Statistical power – the ability of a design to correctly conclude that a trend is occurring – is also influenced by the sampling design. The number of points, the duration of point counts, the number of revisits, and the plot radius are all features of a sampling design that may influence the ability to detect trends even if an appropriate site-selection technique is used to obtain a representative sample of sites. Statistical power should be periodically evaluated through simulation and retrospective power analysis to evaluate the adequacy of the design and possibly suggest design modifications.

2

Analyses

Breeding Bird Composition At the end of each field season, bird community composition and distribution for each park should be summarized using a variety of tables and graphs, which may include: 1. A field season summary that describes the year’s accomplishments, such as number of points surveyed, number of species observed, and number of participants; 2. A table of all species observed with total number of observations; 3. A table of observed counts of individuals aggregated into life history guilds; 4. Table of species by vegetation class; 5. Graphs of annual total abundance (corrected for effort) and frequency of occurrence (proportion of sites where species was detected) for each species and life history guild; 6. Reports of rare species or unusual occurrences. These can be forwarded to state natural heritage programs.

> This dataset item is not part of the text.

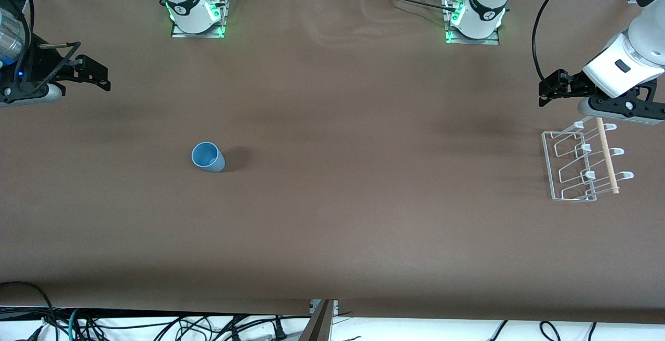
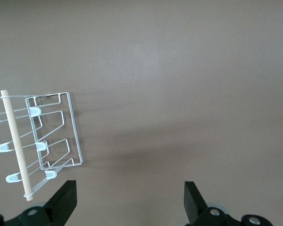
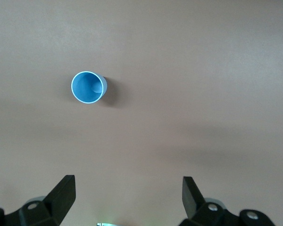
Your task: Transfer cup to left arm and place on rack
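Observation:
The light-blue cup (image 1: 208, 156) stands upright, mouth up, on the brown table toward the right arm's end. It also shows in the right wrist view (image 3: 88, 87). My right gripper (image 1: 98, 75) hangs open and empty above the table at that end, apart from the cup; its fingers frame bare table (image 3: 128, 195). The white wire rack (image 1: 589, 174) with its wooden dowel (image 1: 607, 154) sits toward the left arm's end. My left gripper (image 1: 550, 89) is open and empty in the air beside the rack (image 2: 76, 136); its fingers frame bare table (image 2: 129, 200).
The two arm bases (image 1: 197, 13) (image 1: 475, 16) with green lights stand along the table edge farthest from the front camera. The brown cover (image 1: 332, 216) spans the whole table. Cables lie below the near edge (image 1: 208, 325).

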### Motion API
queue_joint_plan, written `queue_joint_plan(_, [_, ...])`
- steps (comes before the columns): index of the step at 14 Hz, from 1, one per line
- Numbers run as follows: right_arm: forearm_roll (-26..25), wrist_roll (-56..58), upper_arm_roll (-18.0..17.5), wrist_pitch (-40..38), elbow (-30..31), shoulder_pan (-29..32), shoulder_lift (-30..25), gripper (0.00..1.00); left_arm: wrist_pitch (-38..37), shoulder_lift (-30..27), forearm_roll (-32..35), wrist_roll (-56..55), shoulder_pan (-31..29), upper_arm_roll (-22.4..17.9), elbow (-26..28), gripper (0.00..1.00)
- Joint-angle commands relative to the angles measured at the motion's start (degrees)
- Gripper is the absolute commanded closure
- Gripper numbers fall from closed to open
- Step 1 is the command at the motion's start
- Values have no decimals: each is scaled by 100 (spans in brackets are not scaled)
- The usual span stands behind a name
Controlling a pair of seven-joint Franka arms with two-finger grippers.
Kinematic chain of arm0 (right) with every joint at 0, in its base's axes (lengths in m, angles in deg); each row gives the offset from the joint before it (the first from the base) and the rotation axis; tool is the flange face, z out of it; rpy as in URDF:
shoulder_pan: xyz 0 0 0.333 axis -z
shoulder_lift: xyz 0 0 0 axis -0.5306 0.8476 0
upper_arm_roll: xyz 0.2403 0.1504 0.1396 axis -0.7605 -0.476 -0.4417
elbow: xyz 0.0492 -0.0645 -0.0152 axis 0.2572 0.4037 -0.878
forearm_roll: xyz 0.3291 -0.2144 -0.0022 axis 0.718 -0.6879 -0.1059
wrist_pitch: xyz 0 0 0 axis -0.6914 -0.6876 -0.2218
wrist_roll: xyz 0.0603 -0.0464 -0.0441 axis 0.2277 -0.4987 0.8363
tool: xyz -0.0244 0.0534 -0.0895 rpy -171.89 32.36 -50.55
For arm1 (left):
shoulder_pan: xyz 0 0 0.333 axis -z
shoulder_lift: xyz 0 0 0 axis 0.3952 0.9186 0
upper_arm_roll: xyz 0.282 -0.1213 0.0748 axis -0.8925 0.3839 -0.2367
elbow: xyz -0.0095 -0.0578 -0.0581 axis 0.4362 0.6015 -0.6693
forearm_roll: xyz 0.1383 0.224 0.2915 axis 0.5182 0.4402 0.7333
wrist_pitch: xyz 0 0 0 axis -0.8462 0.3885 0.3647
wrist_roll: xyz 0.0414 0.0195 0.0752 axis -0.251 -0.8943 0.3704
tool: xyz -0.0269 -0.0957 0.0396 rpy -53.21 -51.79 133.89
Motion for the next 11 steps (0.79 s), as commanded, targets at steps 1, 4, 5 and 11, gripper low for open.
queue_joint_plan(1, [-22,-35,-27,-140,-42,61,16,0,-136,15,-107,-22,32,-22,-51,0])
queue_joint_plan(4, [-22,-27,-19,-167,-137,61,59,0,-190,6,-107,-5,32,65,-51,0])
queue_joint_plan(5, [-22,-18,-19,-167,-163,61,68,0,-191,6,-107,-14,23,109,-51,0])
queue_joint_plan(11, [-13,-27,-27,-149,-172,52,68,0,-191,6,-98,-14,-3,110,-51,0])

Vegetation Data 1. Summarize vegetation data collected relative to number of points in each class. 2. Calculate means and variances, or frequency distributions, depending upon whether the data are continuous, ordinal, or categorical. The vegetation data can be summarized by management unit, species or groups of species, depending upon objectives. 3. More detailed habitat analyses can be carried out periodically (e.g., every 3-5 years) using appropriate statistical methods, if desired. See habitat analyses below.

Population Trend and Habitat Analyses More complex analyses of trend and habitat associations should be carried out periodically (e.g., every 3-5 years) using appropriate statistical methods. In most cases, consultation with a qualified statistician will be needed at the time of the analysis, as statistical methods and software evolve rapidly. Alternatively, a statistician can be contracted to conduct the analysis.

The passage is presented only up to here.